• 1226阅读
  • 0回复

英国牧师与反垃圾邮件

级别: 管理员
A Good Sort

An 18th-century English vicar can save you from spam
February 24, 2006
Here's this week's tip. If you want to sort the wheat from the chaff -- whether it's separating email from spam, hot stocks from duds, or great movies from bombs, you'll need the help of an 18th-century vicar.
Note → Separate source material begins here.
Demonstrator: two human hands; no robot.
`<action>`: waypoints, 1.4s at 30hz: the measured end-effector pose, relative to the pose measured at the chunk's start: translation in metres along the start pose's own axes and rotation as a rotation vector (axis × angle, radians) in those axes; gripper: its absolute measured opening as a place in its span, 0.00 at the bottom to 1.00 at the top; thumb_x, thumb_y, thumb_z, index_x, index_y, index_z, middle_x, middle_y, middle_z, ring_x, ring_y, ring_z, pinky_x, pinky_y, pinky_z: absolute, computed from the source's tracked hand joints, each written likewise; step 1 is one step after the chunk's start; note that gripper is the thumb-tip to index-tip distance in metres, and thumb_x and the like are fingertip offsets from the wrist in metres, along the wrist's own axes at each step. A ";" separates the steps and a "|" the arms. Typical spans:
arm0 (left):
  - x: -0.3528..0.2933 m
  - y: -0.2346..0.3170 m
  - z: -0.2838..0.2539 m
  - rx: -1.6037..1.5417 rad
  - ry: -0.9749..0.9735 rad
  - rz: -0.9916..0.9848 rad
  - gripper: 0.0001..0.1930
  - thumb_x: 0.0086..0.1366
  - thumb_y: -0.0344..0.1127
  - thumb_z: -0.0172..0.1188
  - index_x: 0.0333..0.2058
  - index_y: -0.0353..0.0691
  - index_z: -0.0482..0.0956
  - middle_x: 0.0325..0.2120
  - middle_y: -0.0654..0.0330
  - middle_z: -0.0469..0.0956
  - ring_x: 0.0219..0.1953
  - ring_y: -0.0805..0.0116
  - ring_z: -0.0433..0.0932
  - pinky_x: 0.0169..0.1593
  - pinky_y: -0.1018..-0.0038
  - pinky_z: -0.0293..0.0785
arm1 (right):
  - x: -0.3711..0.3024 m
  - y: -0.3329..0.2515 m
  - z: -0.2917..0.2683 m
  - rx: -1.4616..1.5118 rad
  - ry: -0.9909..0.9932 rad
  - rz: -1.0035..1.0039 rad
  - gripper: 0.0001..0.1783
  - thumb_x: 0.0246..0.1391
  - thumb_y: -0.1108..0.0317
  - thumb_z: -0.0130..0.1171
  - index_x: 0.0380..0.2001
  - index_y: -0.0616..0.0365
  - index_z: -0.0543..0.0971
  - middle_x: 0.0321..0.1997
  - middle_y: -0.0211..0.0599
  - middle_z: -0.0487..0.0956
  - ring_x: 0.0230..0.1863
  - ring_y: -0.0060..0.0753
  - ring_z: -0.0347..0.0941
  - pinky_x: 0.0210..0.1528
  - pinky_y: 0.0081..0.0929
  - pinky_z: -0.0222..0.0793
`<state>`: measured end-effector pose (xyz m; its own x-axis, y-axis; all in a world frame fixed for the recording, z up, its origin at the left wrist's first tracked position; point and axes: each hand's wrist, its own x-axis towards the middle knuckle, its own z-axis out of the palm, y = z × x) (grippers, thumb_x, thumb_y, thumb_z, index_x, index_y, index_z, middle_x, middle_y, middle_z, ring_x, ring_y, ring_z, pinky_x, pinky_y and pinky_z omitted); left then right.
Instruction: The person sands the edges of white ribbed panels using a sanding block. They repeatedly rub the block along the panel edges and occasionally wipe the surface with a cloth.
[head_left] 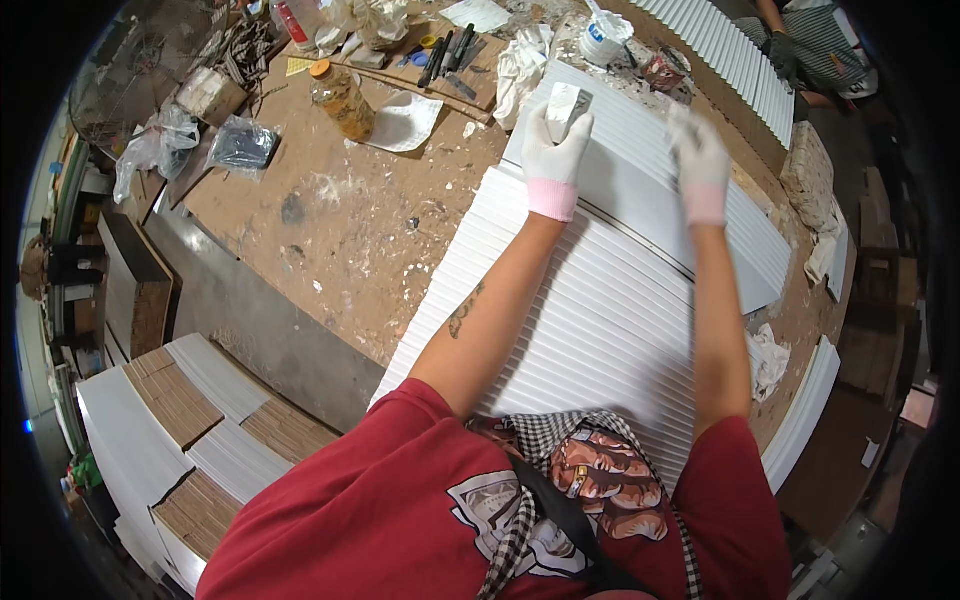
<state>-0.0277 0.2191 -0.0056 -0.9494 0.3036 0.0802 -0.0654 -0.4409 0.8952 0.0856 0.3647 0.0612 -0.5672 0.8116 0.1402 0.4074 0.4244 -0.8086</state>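
Note:
White gloves with pink cuffs cover both my hands. My left hand (554,150) is closed round a small white block (563,106) with a grey side, held over a flat white panel (630,170). Over the right part of that panel is my right hand (700,160); motion smears its fingers, so their hold cannot be made out. The panel lies across the far end of a row of long white strips (590,310), packed side by side in front of me. Beyond the panel stands an open white tub (605,38) with smeared sides.
The stained brown worktable (330,220) carries an orange-capped jar (342,100), a paper sheet (408,122), black markers (450,55) and white rags (522,72). More ridged white strips (725,55) lie far right, near another person's gloved hand (782,55). Stacked boards (200,420) stand lower left.

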 end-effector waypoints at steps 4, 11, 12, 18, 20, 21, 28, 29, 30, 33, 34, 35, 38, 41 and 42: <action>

Take, for example, the experience of Matthew Prince, chief executive of Utah-based antispam consultancy Unspam Technologies Inc. Hooked on the annual Sundance Film Festival since 1996, he has had the same problem facing everyone who attends any big cinema festival: Which of the 200 or so films being shown are worth watching? So he and a group of friends began trying to find ways of picking the best ones based on reviews of the films being screened. One day, chatting with a fellow software engineer, they both realized that picking the best films was really the same problem as deciding whether an email message was spam.
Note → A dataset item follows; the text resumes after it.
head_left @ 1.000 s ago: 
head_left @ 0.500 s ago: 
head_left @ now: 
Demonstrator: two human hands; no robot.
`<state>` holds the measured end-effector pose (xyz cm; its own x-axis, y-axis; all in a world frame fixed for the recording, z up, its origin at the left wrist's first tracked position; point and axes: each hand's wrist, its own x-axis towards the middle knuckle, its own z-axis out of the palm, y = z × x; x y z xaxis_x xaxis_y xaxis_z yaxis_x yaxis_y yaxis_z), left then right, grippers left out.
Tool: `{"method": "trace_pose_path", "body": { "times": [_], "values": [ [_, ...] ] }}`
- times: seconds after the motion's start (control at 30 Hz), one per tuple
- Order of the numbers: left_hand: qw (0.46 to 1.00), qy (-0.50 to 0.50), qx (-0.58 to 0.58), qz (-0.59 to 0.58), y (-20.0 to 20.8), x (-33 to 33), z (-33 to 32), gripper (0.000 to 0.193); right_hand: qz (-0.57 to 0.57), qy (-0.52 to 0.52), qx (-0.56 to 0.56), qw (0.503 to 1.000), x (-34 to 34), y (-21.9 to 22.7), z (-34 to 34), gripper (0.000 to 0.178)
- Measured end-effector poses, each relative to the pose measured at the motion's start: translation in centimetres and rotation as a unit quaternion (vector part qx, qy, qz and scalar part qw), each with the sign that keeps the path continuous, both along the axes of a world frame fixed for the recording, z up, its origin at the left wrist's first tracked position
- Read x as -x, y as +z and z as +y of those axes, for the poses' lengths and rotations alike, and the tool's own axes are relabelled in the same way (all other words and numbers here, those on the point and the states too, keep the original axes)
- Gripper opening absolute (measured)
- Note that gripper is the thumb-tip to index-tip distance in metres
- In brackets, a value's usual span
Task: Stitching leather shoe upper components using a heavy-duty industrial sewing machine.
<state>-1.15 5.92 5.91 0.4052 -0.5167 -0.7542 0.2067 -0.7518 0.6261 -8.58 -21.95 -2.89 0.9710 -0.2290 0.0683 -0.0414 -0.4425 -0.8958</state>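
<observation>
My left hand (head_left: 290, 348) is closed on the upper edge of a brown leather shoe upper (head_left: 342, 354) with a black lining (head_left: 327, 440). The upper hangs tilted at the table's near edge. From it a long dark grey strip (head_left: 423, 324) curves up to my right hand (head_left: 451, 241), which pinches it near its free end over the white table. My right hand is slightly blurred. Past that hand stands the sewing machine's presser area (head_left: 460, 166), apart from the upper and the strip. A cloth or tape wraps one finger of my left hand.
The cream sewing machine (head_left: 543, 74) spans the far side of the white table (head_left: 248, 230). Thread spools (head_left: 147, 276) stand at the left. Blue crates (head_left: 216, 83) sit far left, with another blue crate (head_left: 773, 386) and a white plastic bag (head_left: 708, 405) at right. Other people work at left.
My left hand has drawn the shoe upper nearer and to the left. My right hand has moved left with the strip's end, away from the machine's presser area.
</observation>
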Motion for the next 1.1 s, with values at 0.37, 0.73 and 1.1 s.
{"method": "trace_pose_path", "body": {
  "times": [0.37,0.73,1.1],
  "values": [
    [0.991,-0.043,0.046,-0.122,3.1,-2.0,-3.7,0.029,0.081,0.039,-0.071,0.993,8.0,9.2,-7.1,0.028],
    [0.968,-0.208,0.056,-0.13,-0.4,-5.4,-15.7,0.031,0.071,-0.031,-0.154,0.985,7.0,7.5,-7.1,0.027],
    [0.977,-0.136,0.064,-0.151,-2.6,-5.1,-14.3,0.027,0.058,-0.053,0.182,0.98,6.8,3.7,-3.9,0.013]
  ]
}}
What's with that, I hear you say? Let me take a moment to explain why most of the world's spam -- and there's a lot of it -- doesn't end up in your inbox. It's all because of Thomas Bayes, an 18th-century English vicar, who came up with a theorem to calculate the probability of a future event based on past events. His theorum forms the basis of modern-day spam filters used by most Internet Service Providers and email services. Put simply, if a piece of spam you receive contains the word "Viagra," chances are high that subsequent emails you receive containing that word also will be junk email. A Bayesian filter will inspect all the words in an email -- including hidden formatting, the headers and other telltale signs of spam, and assign a probability of the email message being junk. All you have to do is to train the filter by showing it a handful of junk and email messages, telling it "this is one is spam, this one isn't" and it starts quickly filtering out the rubbish.

Mr. Prince's bright idea was to apply the same filtering technique to film reviews. Would it be possible, he wondered, to throw film reviews of the past few Sundance festivals through a Bayesian filter and see whether it could pick the likely winners? The U.S. Sundance festival, which is a leading showcase for independent cinema, releases a guide to the films being screened every year. Mr. Prince and some colleagues gathered 10 years of guides to more than 360 Sundance films. Based on the individual film's success at the festival and subsequently, each was assigned to one of three categories, or baskets: Below average, average and above average. Their findings gave birth to the Web site (http://deconstructingsundance.com).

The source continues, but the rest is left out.